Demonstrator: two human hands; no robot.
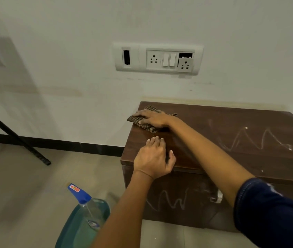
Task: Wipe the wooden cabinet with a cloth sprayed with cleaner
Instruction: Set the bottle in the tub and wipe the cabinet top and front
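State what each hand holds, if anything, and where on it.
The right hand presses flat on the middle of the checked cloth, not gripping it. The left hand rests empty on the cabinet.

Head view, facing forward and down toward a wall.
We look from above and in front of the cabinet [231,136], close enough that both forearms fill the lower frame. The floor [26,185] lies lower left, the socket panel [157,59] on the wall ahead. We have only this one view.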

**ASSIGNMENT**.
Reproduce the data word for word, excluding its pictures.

**SOLUTION BELOW**.
Demonstrator: two human hands; no robot.
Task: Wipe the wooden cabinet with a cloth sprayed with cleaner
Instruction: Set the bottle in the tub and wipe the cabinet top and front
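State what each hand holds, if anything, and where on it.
The right hand presses flat on the middle of the checked cloth, not gripping it. The left hand rests empty on the cabinet.

Head view, facing forward and down toward a wall.
We look from above and in front of the cabinet [231,136], close enough that both forearms fill the lower frame. The floor [26,185] lies lower left, the socket panel [157,59] on the wall ahead. We have only this one view.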

The exercise is done, with nothing left to add.